ACTIVITY
When the string "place" is part of a line in the data below, report the whole line.
Start of RECORDS TO PROCESS
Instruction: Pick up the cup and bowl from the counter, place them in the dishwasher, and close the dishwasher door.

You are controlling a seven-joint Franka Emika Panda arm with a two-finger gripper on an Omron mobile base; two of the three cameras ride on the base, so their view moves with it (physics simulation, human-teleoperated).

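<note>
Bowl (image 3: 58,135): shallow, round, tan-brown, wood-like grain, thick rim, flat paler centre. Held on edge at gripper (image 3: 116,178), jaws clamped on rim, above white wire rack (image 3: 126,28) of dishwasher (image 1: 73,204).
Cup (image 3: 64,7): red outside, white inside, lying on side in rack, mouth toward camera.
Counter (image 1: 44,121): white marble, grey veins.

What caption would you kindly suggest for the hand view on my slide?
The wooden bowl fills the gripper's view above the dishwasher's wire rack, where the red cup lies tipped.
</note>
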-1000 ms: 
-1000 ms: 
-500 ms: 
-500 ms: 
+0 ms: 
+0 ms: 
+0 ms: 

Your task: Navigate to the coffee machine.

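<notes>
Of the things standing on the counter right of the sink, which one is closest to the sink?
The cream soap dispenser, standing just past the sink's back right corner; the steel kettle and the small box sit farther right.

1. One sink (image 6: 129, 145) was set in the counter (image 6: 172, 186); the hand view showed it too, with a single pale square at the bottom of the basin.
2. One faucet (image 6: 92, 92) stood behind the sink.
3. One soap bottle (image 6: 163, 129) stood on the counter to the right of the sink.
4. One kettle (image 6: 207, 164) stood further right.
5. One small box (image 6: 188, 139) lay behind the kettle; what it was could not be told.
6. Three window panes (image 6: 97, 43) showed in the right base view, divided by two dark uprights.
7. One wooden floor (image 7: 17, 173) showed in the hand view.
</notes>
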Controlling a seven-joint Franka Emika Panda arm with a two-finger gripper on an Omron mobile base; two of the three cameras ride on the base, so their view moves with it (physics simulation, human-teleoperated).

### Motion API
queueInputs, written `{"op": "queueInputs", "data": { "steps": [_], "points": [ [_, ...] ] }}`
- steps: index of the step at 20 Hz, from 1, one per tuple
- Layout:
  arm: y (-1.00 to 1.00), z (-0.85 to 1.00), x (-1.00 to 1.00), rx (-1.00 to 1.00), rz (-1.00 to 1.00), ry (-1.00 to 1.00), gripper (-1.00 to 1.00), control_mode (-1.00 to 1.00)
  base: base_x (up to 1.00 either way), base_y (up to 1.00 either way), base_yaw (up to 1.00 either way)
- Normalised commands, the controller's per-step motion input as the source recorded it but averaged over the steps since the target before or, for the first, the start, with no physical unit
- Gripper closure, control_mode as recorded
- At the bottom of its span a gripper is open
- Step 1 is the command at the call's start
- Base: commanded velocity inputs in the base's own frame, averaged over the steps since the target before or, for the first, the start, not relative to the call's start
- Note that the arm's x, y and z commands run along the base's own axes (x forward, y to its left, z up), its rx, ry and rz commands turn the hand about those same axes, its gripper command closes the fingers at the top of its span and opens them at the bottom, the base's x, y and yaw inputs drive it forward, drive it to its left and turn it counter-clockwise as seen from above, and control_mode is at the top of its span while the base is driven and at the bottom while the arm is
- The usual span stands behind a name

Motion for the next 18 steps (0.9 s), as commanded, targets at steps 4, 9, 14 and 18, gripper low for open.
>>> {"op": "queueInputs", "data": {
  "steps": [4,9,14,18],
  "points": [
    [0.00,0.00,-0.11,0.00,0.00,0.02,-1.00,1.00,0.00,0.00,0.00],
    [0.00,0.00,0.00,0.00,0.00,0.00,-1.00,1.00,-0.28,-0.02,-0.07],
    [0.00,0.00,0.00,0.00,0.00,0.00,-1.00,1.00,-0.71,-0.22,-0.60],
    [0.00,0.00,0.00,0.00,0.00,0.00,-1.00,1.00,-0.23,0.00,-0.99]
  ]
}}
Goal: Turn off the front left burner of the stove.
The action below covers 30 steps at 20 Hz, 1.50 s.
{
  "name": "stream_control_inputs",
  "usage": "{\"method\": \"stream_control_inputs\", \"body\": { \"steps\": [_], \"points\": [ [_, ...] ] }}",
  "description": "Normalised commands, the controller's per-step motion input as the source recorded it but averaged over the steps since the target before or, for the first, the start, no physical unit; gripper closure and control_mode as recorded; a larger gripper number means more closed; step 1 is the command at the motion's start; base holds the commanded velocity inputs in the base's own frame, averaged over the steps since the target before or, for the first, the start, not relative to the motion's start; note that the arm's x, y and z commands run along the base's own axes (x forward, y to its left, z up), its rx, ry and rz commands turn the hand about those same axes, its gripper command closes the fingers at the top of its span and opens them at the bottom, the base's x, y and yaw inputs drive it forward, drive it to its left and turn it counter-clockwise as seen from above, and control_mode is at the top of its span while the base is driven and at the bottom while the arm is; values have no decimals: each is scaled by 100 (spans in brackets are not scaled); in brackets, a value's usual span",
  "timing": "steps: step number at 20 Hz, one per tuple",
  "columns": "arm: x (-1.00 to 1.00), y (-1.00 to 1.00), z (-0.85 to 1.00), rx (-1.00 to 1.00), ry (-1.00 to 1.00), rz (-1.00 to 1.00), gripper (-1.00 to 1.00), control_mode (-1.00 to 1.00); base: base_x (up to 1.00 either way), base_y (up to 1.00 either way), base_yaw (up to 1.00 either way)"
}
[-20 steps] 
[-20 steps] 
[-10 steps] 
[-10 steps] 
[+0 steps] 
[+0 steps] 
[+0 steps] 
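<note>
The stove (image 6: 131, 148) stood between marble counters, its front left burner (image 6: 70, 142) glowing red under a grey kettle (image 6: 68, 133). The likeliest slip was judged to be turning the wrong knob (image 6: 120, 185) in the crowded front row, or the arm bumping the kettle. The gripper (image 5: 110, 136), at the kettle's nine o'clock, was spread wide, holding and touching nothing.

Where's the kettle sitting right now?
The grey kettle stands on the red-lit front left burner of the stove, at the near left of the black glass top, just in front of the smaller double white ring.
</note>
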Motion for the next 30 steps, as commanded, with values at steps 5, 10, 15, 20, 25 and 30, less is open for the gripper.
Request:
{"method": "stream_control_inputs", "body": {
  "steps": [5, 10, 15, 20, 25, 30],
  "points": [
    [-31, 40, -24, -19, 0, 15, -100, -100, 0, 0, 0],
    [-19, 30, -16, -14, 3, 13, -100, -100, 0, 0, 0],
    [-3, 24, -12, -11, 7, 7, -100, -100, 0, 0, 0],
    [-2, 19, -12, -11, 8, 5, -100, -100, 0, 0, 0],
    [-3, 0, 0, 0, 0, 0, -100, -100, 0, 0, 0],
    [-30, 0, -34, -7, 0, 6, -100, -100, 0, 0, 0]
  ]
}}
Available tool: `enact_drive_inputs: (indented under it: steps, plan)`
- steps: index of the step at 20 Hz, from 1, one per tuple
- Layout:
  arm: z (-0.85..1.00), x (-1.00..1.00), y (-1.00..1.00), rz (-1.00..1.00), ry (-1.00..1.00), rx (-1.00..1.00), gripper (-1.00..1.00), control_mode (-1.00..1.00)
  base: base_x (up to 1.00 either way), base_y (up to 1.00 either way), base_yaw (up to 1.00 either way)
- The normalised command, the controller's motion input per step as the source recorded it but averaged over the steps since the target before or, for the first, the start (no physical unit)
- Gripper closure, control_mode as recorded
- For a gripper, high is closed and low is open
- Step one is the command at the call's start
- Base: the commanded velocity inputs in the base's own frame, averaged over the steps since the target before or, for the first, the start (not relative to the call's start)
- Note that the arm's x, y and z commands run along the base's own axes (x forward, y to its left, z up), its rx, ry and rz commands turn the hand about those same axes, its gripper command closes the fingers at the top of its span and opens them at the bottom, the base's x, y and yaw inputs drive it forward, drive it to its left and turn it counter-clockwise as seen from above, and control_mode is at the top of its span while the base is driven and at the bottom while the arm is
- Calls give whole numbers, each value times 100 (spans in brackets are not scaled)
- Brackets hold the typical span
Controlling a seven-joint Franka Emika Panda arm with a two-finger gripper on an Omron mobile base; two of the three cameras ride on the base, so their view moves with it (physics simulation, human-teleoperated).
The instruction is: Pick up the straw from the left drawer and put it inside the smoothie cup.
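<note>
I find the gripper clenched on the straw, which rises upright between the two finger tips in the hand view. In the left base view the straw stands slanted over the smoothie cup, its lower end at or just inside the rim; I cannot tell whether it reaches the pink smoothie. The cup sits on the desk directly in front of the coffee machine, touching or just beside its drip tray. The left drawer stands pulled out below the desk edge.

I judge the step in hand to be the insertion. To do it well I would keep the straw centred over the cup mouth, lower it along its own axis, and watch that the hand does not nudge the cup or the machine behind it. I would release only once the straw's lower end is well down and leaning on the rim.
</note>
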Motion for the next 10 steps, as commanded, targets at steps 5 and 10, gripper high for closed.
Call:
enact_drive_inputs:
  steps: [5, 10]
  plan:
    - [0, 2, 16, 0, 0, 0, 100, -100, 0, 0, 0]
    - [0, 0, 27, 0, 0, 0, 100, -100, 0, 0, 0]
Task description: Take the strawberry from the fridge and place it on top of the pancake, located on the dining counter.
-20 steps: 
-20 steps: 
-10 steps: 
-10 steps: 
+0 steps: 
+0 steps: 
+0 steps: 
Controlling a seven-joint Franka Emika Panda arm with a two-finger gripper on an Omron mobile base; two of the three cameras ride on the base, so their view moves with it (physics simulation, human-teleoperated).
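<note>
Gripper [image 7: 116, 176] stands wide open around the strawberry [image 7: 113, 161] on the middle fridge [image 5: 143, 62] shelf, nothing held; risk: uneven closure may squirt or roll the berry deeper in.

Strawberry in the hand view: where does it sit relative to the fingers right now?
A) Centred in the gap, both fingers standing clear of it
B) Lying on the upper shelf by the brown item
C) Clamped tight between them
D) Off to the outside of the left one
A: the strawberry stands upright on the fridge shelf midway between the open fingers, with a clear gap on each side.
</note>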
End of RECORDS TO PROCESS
TASK RESPONSE
Instruction: Pick up the cup and bowl from the counter, place them in the dishwasher, and close the dishwasher door.
Task description: Take the strawberry from the fridge and place it on top of the pancake, located on the dining counter.

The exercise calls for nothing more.